**ACTION ITEM**
Retype the records below so that each one matches exactly.

-- DATASET RECORDS follows --

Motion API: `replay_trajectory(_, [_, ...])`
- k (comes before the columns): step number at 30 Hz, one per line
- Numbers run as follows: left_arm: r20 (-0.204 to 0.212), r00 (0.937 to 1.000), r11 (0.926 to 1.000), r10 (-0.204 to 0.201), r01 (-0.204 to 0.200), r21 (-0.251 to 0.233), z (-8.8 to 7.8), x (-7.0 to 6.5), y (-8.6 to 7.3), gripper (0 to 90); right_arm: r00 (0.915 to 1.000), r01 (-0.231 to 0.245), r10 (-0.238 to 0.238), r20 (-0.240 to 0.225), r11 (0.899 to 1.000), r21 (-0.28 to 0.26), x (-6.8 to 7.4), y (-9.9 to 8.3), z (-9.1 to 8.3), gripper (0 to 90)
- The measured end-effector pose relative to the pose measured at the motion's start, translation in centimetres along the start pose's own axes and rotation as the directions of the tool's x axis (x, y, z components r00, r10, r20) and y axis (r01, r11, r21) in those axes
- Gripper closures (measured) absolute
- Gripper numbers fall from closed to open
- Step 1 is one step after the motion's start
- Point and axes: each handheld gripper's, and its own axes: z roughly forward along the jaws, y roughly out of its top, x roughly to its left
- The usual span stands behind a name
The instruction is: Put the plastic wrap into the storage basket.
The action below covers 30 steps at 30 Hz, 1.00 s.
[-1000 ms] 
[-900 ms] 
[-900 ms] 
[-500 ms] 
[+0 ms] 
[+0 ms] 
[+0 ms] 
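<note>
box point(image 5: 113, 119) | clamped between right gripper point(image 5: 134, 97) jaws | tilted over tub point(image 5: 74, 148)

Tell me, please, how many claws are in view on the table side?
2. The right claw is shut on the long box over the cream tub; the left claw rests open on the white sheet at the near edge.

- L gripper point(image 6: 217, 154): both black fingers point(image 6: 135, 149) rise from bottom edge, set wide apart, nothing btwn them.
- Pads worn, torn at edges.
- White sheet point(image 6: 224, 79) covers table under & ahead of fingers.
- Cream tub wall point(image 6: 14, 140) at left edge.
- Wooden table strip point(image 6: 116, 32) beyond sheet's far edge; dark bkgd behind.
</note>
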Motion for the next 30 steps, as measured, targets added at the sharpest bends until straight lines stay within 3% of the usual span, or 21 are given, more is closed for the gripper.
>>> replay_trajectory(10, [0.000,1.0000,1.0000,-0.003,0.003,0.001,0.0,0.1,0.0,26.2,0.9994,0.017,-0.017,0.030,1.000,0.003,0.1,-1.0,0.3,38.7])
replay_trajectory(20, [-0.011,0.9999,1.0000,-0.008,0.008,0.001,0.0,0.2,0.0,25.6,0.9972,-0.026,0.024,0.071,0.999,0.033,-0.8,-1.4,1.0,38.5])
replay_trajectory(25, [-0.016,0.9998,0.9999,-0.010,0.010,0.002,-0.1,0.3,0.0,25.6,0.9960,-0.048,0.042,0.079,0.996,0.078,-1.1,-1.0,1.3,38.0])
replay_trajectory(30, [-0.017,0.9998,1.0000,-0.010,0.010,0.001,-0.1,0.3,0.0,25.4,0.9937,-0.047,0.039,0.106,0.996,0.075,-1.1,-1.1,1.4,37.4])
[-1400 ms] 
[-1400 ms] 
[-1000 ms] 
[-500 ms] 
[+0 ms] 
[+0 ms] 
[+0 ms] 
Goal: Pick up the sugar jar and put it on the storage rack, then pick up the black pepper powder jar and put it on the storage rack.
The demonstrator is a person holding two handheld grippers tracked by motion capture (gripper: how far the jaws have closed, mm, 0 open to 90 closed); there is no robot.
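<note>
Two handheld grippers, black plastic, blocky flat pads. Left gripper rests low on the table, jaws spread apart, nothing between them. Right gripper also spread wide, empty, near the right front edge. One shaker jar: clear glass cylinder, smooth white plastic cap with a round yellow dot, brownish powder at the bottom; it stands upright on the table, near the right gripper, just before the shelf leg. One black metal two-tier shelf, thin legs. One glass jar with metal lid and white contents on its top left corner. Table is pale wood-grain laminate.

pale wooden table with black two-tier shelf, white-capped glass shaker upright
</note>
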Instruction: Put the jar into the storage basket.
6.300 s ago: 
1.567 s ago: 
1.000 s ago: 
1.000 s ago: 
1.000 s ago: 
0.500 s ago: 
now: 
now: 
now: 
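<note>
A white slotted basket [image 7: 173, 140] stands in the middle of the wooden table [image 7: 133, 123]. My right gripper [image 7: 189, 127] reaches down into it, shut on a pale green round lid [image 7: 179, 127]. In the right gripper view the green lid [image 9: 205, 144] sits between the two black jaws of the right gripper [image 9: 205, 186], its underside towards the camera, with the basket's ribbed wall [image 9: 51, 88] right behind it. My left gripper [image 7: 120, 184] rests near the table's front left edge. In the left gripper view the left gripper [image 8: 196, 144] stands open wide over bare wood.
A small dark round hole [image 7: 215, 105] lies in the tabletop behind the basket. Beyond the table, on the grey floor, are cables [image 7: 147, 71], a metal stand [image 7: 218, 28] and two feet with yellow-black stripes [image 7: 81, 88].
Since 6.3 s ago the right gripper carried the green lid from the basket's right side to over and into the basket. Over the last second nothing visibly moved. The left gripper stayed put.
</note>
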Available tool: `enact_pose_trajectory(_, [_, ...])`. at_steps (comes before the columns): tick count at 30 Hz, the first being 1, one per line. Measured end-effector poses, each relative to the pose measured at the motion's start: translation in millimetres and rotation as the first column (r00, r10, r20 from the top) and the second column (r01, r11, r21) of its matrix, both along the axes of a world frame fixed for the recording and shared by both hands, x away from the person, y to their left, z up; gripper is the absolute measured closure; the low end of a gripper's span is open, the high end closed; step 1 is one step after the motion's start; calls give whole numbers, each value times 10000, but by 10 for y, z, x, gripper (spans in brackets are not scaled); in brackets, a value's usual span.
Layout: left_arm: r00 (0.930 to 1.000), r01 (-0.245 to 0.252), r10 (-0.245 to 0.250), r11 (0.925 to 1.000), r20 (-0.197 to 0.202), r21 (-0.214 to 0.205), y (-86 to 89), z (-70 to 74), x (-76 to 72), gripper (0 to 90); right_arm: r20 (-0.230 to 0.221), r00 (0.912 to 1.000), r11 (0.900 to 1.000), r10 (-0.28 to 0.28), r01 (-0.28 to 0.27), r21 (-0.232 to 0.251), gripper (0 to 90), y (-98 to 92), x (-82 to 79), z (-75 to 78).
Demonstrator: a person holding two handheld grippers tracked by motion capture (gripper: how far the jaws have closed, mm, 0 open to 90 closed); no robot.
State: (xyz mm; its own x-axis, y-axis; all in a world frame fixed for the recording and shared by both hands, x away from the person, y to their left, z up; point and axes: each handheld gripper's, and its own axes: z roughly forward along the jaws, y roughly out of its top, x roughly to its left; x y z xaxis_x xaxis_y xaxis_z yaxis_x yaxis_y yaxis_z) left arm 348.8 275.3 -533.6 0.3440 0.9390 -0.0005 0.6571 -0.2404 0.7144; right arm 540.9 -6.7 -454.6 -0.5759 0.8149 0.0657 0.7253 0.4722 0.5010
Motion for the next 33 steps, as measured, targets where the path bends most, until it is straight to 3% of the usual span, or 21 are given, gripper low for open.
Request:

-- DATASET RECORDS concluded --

**ANSWER TO THIS PROBLEM**
Motion API: `replay_trajectory(_, [_, ...])`
- k (comes before the columns): step number at 30 Hz, one per line
- Numbers run as follows: left_arm: r20 (-0.204 to 0.212), r00 (0.937 to 1.000), r11 (0.926 to 1.000), r10 (-0.204 to 0.201), r01 (-0.204 to 0.200), r21 (-0.251 to 0.233), z (-8.8 to 7.8), x (-7.0 to 6.5), y (-8.6 to 7.3), gripper (0 to 90); right_arm: r00 (0.915 to 1.000), r01 (-0.231 to 0.245), r10 (-0.238 to 0.238), r20 (-0.240 to 0.225), r11 (0.899 to 1.000), r21 (-0.28 to 0.26), x (-6.8 to 7.4), y (-9.9 to 8.3), z (-9.1 to 8.3), gripper (0 to 90)
- The measured end-effector pose relative to the pose measured at the motion's start, translation in centimetres along the start pose's own axes and rotation as the directions of the tool's x axis (x, y, z components r00, r10, r20) and y axis (r01, r11, r21) in those axes
- Gripper closures (measured) absolute
- Gripper numbers fall from closed to open
- Step 1 is one step after the motion's start
- Point and axes: each handheld gripper's, and its own axes: z roughly forward along the jaws, y roughly out of its top, x roughly to its left
- The usual span stands behind a name
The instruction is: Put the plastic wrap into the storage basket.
The action below covers 30 steps at 30 Hz, 1.00 s.
[-1000 ms] 
[-900 ms] 
[-900 ms] 
[-500 ms] 
[+0 ms] 
[+0 ms] 
[+0 ms] 
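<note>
box point(image 5: 113, 119) | clamped between right gripper point(image 5: 134, 97) jaws | tilted over tub point(image 5: 74, 148)

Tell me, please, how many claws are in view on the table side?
2. The right claw is shut on the long box over the cream tub; the left claw rests open on the white sheet at the near edge.

- L gripper point(image 6: 217, 154): both black fingers point(image 6: 135, 149) rise from bottom edge, set wide apart, nothing btwn them.
- Pads worn, torn at edges.
- White sheet point(image 6: 224, 79) covers table under & ahead of fingers.
- Cream tub wall point(image 6: 14, 140) at left edge.
- Wooden table strip point(image 6: 116, 32) beyond sheet's far edge; dark bkgd behind.
</note>
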Motion for the next 30 steps, as measured, targets added at the sharpest bends until straight lines stay within 3% of the usual span, or 21 are given, more is closed for the gripper.
>>> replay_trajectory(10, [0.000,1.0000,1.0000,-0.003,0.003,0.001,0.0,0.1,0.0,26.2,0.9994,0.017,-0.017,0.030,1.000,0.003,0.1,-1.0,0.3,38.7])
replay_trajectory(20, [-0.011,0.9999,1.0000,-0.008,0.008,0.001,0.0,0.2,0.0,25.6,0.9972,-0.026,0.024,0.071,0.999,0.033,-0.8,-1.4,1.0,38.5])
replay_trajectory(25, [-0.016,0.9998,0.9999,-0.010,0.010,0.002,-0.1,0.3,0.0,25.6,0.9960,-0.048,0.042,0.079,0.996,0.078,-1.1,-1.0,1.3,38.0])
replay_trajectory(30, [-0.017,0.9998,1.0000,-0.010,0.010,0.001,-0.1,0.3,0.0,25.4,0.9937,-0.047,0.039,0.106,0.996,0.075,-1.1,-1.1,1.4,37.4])
[-1400 ms] 
[-1400 ms] 
[-1000 ms] 
[-500 ms] 
[+0 ms] 
[+0 ms] 
[+0 ms] 
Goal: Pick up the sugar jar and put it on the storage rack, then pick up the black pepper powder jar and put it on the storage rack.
The demonstrator is a person holding two handheld grippers tracked by motion capture (gripper: how far the jaws have closed, mm, 0 open to 90 closed); there is no robot.
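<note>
Two handheld grippers, black plastic, blocky flat pads. Left gripper rests low on the table, jaws spread apart, nothing between them. Right gripper also spread wide, empty, near the right front edge. One shaker jar: clear glass cylinder, smooth white plastic cap with a round yellow dot, brownish powder at the bottom; it stands upright on the table, near the right gripper, just before the shelf leg. One black metal two-tier shelf, thin legs. One glass jar with metal lid and white contents on its top left corner. Table is pale wood-grain laminate.

pale wooden table with black two-tier shelf, white-capped glass shaker upright
</note>
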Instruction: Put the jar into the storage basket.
6.300 s ago: 
1.567 s ago: 
1.000 s ago: 
1.000 s ago: 
1.000 s ago: 
0.500 s ago: 
now: 
now: 
now: 
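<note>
A white slotted basket [image 7: 173, 140] stands in the middle of the wooden table [image 7: 133, 123]. My right gripper [image 7: 189, 127] reaches down into it, shut on a pale green round lid [image 7: 179, 127]. In the right gripper view the green lid [image 9: 205, 144] sits between the two black jaws of the right gripper [image 9: 205, 186], its underside towards the camera, with the basket's ribbed wall [image 9: 51, 88] right behind it. My left gripper [image 7: 120, 184] rests near the table's front left edge. In the left gripper view the left gripper [image 8: 196, 144] stands open wide over bare wood.
A small dark round hole [image 7: 215, 105] lies in the tabletop behind the basket. Beyond the table, on the grey floor, are cables [image 7: 147, 71], a metal stand [image 7: 218, 28] and two feet with yellow-black stripes [image 7: 81, 88].
Since 6.3 s ago the right gripper carried the green lid from the basket's right side to over and into the basket. Over the last second nothing visibly moved. The left gripper stayed put.
</note>
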Available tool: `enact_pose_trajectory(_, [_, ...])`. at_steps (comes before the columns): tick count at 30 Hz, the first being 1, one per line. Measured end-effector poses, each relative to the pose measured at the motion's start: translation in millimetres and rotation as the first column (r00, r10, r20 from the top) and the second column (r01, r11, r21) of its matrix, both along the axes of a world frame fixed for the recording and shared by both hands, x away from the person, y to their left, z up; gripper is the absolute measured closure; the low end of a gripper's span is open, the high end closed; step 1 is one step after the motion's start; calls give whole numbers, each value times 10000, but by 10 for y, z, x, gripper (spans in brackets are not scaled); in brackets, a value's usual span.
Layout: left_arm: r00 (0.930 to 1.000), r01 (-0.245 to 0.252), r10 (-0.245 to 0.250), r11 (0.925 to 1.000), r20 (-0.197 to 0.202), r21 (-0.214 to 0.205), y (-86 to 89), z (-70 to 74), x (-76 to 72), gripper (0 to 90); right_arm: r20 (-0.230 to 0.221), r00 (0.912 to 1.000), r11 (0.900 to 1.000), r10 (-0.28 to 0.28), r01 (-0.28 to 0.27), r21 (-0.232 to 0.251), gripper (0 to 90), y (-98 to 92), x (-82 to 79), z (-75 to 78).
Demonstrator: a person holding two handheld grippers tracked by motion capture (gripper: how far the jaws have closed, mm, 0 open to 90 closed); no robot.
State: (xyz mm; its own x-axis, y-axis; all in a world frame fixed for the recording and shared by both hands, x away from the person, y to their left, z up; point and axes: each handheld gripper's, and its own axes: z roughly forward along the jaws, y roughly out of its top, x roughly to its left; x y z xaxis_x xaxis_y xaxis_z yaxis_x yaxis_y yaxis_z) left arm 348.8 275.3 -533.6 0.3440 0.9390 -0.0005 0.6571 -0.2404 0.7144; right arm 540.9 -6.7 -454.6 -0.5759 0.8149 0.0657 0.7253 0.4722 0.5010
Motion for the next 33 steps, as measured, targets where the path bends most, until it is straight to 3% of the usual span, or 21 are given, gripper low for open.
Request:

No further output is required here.